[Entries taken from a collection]
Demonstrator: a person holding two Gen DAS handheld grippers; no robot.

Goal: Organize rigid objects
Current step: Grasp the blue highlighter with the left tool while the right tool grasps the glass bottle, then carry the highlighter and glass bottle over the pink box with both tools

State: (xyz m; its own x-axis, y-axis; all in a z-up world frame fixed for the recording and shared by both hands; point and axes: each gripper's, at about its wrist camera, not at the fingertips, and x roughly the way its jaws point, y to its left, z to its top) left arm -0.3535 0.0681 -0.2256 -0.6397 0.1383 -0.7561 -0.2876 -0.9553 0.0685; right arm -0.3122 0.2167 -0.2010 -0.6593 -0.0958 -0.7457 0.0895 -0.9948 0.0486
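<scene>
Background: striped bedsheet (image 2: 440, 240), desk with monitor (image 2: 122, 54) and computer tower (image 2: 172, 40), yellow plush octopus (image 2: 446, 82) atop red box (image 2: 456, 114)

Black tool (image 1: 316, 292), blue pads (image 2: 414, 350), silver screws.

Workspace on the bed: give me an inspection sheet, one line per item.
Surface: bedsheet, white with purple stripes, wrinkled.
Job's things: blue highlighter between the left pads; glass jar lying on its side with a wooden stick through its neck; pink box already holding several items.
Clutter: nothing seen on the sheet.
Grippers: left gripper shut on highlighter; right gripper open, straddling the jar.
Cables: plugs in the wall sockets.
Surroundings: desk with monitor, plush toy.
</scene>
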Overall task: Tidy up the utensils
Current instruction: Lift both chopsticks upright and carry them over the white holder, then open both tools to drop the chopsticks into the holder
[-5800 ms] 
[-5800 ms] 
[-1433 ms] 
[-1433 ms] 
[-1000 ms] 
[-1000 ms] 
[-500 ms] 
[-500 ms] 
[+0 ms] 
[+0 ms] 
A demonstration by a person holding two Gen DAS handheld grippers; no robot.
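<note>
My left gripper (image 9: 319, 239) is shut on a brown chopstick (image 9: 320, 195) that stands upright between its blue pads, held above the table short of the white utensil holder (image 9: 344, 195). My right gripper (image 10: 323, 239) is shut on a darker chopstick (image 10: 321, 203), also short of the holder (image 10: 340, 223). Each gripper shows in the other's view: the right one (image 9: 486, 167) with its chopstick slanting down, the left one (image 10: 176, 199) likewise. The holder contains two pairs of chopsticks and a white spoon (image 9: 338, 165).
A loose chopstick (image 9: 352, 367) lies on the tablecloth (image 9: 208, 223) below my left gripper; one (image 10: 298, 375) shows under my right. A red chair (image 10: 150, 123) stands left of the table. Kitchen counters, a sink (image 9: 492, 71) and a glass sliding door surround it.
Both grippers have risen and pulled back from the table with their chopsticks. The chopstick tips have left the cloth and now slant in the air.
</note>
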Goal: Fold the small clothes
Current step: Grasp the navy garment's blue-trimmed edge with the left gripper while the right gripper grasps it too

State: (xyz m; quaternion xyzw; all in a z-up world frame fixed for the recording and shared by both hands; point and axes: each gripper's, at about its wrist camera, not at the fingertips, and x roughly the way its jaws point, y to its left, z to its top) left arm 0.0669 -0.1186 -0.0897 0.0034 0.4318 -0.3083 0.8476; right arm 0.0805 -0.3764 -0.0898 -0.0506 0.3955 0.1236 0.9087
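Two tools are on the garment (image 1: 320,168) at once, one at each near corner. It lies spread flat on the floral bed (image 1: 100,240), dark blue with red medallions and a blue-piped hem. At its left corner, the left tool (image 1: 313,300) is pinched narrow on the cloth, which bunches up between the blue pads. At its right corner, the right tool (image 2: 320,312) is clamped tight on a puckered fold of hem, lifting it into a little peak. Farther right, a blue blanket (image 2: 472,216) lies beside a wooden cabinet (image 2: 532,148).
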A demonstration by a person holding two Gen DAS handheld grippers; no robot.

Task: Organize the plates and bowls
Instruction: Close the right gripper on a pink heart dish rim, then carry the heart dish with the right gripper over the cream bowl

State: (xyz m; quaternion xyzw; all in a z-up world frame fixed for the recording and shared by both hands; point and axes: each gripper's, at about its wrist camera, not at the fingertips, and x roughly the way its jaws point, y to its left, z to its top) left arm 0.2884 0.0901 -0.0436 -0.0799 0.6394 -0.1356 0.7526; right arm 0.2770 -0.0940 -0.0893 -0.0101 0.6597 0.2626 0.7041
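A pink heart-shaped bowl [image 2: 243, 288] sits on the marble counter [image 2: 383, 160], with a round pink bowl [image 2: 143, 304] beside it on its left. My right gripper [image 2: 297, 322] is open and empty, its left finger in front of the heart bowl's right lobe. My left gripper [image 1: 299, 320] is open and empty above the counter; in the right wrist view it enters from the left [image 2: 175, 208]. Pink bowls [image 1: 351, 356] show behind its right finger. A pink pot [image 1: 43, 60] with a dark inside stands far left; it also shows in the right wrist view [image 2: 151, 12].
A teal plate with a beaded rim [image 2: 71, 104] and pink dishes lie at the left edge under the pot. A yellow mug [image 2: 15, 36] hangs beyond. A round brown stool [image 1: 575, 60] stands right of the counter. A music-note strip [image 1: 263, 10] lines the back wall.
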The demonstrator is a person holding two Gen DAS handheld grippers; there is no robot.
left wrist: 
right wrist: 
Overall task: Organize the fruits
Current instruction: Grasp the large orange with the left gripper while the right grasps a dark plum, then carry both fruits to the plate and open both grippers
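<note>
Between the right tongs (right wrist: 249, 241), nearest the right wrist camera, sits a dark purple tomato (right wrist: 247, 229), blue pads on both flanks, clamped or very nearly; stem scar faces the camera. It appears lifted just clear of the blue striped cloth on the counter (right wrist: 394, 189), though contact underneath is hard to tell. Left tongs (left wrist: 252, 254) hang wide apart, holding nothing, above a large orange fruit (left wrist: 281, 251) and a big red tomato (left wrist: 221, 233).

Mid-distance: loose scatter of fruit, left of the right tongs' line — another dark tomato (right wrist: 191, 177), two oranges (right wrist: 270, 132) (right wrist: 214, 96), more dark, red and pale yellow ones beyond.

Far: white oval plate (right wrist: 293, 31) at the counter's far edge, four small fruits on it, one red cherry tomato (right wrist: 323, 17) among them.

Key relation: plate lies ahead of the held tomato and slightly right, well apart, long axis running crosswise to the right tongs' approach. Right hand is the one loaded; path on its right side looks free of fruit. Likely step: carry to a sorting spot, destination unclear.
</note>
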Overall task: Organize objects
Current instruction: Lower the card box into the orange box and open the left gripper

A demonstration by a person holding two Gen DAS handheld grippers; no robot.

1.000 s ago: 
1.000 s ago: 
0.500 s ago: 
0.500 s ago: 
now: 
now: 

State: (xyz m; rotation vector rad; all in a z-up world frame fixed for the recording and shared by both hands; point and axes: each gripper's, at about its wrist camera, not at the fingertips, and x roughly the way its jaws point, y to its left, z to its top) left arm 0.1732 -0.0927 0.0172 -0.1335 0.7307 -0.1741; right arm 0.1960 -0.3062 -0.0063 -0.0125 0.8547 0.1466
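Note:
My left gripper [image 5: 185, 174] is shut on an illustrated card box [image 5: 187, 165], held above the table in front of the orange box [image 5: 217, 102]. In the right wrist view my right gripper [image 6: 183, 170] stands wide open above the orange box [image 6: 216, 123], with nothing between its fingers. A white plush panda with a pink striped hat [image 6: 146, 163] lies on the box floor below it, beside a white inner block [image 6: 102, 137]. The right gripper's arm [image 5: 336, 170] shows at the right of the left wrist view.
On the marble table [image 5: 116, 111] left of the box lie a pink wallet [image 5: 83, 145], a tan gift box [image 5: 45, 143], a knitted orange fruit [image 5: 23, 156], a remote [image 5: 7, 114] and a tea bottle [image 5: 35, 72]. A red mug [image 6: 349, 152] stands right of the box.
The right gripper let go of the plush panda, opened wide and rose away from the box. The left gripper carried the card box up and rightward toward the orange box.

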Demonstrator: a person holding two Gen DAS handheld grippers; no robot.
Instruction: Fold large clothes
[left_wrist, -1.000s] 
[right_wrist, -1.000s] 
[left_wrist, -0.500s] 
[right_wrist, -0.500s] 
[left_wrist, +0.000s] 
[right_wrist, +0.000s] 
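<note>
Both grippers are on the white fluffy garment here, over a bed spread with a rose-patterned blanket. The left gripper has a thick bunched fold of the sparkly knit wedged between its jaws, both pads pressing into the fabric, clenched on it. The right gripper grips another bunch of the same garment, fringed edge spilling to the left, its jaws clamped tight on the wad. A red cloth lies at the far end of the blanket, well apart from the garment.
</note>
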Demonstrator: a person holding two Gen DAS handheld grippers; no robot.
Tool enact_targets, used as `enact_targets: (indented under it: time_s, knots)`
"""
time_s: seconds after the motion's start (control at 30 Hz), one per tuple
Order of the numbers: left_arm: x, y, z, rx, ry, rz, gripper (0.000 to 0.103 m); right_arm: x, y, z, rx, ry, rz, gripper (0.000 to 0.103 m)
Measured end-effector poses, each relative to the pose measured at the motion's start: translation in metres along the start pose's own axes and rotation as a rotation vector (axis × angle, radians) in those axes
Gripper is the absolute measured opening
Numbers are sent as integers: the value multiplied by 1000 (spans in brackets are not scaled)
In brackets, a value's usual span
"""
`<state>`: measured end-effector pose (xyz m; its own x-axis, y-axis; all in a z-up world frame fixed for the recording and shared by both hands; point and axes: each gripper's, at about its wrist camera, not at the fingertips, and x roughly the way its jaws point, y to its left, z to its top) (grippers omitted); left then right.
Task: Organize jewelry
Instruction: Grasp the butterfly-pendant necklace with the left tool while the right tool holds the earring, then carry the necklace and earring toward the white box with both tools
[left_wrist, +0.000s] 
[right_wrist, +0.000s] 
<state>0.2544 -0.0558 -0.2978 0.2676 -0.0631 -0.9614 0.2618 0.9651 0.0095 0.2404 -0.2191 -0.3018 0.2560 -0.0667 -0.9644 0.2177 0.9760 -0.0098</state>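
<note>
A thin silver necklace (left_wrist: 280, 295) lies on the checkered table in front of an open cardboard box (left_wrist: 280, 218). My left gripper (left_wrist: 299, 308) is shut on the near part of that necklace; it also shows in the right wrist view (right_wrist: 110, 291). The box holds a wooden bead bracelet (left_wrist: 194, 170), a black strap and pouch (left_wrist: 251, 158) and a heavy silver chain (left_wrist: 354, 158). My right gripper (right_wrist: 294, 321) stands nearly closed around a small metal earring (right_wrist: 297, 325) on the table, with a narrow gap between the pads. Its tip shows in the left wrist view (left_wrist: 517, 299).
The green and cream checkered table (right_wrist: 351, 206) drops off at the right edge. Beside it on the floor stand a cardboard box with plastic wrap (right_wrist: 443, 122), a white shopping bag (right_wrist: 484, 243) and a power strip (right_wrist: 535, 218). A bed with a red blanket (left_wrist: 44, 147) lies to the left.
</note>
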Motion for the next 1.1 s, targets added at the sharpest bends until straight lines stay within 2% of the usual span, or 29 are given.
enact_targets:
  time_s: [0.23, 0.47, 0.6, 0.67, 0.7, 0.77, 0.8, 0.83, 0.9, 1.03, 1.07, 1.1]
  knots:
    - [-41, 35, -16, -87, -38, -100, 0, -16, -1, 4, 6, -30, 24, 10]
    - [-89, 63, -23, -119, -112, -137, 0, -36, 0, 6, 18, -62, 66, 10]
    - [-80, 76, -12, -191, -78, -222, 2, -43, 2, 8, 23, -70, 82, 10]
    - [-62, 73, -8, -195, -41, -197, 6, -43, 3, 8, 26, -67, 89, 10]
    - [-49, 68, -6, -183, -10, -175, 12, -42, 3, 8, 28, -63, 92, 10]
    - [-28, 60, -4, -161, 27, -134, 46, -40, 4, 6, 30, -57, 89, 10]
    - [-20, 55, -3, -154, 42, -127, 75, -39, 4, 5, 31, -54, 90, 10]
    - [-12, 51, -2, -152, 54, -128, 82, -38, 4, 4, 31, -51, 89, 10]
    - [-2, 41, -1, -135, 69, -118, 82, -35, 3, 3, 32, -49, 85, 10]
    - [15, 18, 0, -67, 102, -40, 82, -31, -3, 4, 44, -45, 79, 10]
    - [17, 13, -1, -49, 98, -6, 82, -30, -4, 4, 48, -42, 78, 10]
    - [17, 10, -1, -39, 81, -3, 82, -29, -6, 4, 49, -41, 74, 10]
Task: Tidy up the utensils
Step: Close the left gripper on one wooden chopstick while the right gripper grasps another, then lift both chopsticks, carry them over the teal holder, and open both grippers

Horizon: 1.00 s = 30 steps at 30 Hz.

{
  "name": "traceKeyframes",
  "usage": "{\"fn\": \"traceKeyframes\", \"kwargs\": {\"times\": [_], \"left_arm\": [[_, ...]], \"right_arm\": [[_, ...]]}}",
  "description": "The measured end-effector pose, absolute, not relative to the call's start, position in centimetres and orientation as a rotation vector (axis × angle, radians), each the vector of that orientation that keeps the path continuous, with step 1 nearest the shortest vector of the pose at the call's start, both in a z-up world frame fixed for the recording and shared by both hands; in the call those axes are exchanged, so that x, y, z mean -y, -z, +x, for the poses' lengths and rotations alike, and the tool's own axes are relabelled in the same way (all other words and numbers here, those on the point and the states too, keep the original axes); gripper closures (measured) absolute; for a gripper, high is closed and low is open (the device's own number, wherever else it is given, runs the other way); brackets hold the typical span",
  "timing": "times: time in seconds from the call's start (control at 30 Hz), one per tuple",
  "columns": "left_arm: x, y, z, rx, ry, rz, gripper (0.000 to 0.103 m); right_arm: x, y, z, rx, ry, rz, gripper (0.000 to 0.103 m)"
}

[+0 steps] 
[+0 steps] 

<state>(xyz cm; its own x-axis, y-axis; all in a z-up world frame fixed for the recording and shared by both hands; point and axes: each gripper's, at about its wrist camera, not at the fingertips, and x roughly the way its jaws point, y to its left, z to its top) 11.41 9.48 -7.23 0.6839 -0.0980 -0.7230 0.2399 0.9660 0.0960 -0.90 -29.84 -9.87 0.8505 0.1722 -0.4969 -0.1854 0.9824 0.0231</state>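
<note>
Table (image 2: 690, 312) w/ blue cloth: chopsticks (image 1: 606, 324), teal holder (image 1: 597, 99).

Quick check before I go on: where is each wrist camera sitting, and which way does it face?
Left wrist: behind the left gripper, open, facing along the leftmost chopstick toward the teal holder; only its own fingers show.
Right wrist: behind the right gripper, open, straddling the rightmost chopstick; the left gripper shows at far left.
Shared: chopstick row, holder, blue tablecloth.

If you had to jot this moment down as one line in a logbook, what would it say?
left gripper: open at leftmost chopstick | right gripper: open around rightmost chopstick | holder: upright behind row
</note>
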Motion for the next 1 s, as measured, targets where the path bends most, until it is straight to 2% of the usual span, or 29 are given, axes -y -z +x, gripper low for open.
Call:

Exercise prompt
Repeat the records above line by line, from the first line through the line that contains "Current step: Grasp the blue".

Finished task
Demonstrator: a person holding two Gen DAS handheld grippers; no robot.

Goal: Organize rigid objects
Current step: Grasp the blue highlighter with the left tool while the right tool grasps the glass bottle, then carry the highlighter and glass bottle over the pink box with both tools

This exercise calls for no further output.